PAH was previously believed to predominantly affect younger individuals and mostly females. 1 Contemporary registries in Europe and the United States, however, suggest that PAH is more frequently diagnosed in older patients, often with a nonnegligible comorbidity burden. 1 , 2 The concurrence of idiopathic PAH (IPAH) and at least one comorbidity—multimorbidity—in the Swedish PAH registry (SPAHR) and the Comparative, Prospective Registry of Newly Initiated Therapies for Pulmonary Hypertension (COMPERA) is estimated to be approximately 80%, compared to approximately 25% in the general adult population. 2 , 3 , 4 In recent years, different PAH phenotypes have been described. While acknowledging that cohorts differ in the number of comorbidities reported, there appear to be three phenotypes; (i) the classical phenotype, defined by young, mostly females, with no comorbidities, predominantly nonsmokers with high DLCO; and two additional phenotypes with comorbidities, often elderly—that is, (ii) the cardiac phenotype characterized by a predominance of risk factors for left heart disease, and (iii) the pulmonary phenotype characterized by significant smoking history, slight predominance of males, low DLCO, and mild emphysema and/or lung fibrosis. 1 , 2 , 3 , 5 , 6 In general, patients with the cardiac‐ or pulmonary phenotype exhibit worse prognosis, improve less to PAH‐specific therapy, and improve less in relation to prognostic risk parameters. 2 , 3 , 5 , 6
Moreover, the pathophysiology in the cardiac‐ and pulmonary phenotypes is likely driven by different dominating mechanisms, making the distinction from PAH with comorbidities or PH due to comorbidities challenging. 1 , 3 , 5 In PAH, both the type and number of comorbidities influence prognosis. 2 , 7 SPAHR data demonstrated that in patients with IPAH, renal dysfunction, and ischemic heart disease were independent predictors of survival among seven comorbidities. 2 In a COMPERA analysis based on patients with IPAH, the number of comorbidities, up to 4, was independently associated with mortality. 7 Only coronary heart disease and diabetes were, however, associated with mortality. 7 Although certain comorbidities appear of particular importance, a study from the United States on the elderly found that the impact of the type of comorbidity on life expectancy diminished with increasing age and number of comorbidities. 8 Thus, the lower the number of comorbidities, the more relevant the type may be regarding prognostic assessment.

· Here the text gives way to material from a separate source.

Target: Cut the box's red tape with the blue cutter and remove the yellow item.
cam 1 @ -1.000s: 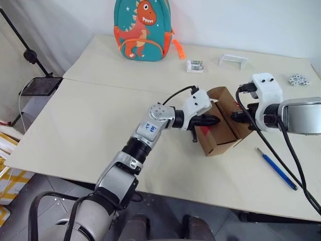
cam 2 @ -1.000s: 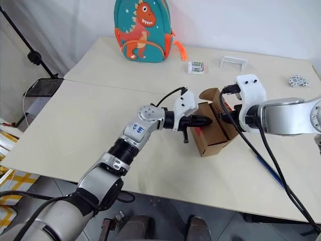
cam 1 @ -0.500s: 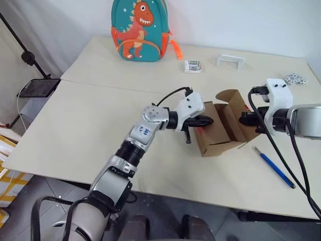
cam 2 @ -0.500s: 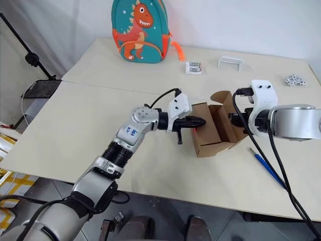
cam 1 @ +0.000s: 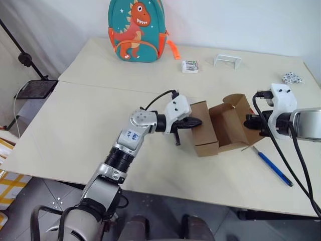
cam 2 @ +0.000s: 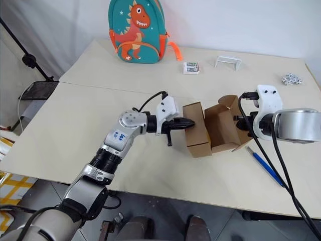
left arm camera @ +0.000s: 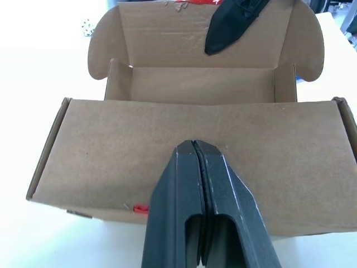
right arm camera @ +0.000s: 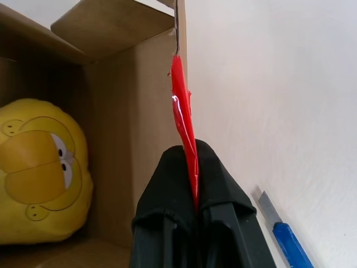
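The brown box (cam 1: 205, 136) stands open mid-table, its lid (cam 1: 229, 120) swung out to the right. My left gripper (cam 1: 199, 122) is shut, its tips pressed against the box's outer left wall (left arm camera: 111, 145), with nothing between the fingers. My right gripper (cam 1: 249, 122) is shut on the lid's edge, where the red tape (right arm camera: 183, 120) runs between its fingers. Inside the box, the right wrist view shows the yellow item (right arm camera: 39, 173). The blue cutter (cam 1: 274, 167) lies on the table to the right of the box, below the right gripper.
A teal dinosaur backpack (cam 1: 135, 27) stands at the table's back. A small white packet (cam 1: 189, 66), a white bracket (cam 1: 227, 61) and a cluster of small white pieces (cam 1: 290, 78) lie along the back right. A black stand (cam 1: 25, 57) is off the table's left.
The lid has swung wide open to the right, pulled by my right gripper. My left gripper and the box body have shifted left.
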Robot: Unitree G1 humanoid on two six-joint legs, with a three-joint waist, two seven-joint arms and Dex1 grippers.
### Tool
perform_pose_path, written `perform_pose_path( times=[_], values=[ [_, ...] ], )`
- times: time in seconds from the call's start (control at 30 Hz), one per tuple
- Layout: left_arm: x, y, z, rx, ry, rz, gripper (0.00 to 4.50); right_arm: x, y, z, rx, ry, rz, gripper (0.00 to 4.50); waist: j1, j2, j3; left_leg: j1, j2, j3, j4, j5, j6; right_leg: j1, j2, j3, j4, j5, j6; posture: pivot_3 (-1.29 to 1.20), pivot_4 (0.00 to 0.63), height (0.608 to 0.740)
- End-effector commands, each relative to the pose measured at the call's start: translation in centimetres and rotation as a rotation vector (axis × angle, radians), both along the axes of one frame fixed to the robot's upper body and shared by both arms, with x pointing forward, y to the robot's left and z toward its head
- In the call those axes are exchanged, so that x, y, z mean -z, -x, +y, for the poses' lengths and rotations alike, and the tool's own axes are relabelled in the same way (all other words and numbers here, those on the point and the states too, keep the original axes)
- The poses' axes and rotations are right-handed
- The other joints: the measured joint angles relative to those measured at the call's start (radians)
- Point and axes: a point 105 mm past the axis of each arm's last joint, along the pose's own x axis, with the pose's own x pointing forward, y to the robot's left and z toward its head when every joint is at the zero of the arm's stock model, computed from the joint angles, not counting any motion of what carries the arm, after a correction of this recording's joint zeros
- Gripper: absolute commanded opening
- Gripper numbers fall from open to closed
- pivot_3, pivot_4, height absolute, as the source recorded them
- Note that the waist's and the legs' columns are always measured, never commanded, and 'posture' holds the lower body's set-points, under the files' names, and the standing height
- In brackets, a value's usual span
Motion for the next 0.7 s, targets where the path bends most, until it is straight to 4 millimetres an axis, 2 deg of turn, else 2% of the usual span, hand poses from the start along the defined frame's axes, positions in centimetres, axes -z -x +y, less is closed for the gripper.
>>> perform_pose_path(
  times=[0.03,0.37,0.7],
  values=[
    [4.2,-0.3,1.7,-0.067,-0.116,0.121,0.00,0.4,0.4,1.0,-0.072,-0.029,0.009,0.02,0.000,0.000,0.000,0.000,0.000,0.000,0.000,0.000,0.000,0.000,0.000,0.000,0.000,0.000,0.000,0.00,0.150,0.740],
    [5.6,0.4,4.0,-0.106,-0.152,0.168,0.00,-0.1,0.6,2.2,-0.140,-0.024,-0.017,0.02,0.002,0.001,-0.001,0.002,0.000,0.001,0.001,0.001,0.000,0.001,0.000,0.002,0.000,0.001,-0.001,0.00,0.150,0.740],
    [5.9,0.6,3.6,-0.114,-0.140,0.180,0.00,-1.1,0.7,2.9,-0.196,0.050,-0.029,0.02,0.026,0.002,0.000,-0.004,-0.002,-0.002,0.000,0.001,0.000,-0.003,-0.001,0.001,-0.001,0.002,0.000,0.00,0.150,0.740]
  ],
)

Both the ESC/ERS three‐strata and four‐strata risk assessment instruments have been investigated in elderly with multiple comorbidities. 2 , 7 The four‐strata instrument appeared more sensitive to changes in risk categories than the three‐stata instrument, probably related to that most patients were classified in the intermediate‐risk group and that in comorbid patients, most improvements occurred within the intermediate‐risk group. 7 However, a limitation of both the three‐ and four‐strata instruments is the low percentage of patients with comorbidities reaching or maintaining a low‐risk category. Data from SPAHR using the three‐strata instrument demonstrated that in patients with IPAH, approximately 20% of those ≥65 years and approximately 5% of those ≥75 years reached or maintained a low‐risk category. 2 Data from COMPERA using the four‐strata instrument found that in patients with IPAH and 1–2, respectively, 3–4 comorbidities, nearly 12%, respectively, 3% reached or maintained a low‐risk category. However, in both groups (1–2 and 3–4 comorbidities) nearly 20% at baseline and 30% during follow‐up exhibited an intermediate‐low risk profile. 7
Finally, the 2022 ESC/ERS PH guidelines recommend a goal‐oriented approach defined by reaching or maintaining a low‐risk category corresponding to a 1‐year mortality rate <5%, yet acknowledging that in PAH patients with comorbidities, a low‐risk category is not always achievable. 1 Based on COMPERA data, patients with IPAH and 1–4 comorbidities (median age 73–74 years), that were classified in the intermediate‐low‐risk group had approximately 65%–85% 5‐year survival. 7 Based on SPAHR data, patients with IPAH aged between 65 and 74 years had a 5‐year survival rate of 58% (all risk categories included). 2 In comparison, a study from the United States (n = 479,646; aged ≥66 years) found that the 5‐year survival rates of 66–75‐year‐olds with at least 3 comorbidities were 54%, respectively 76%, depending on the presence or absence of frailty. 9 Moreover, among those aged ≥ 67 years, each chronic comorbidity decreased the life expectancy on average by 1.8 years. 8 A 70‐year‐old (typical age for PAH‐diagnosis), with at least three comorbidities have a life expectancy between 6 and 12.5 years depending on the presence or absence of frailty. Altogether, this raises the question of whether low‐intermediate‐risk, exhibiting a slightly higher 1‐year mortality rate, is a more reasonable treatment goal for those with multiple comorbidities and/or elderly, 9 (Figure 1). 10
Figure 1.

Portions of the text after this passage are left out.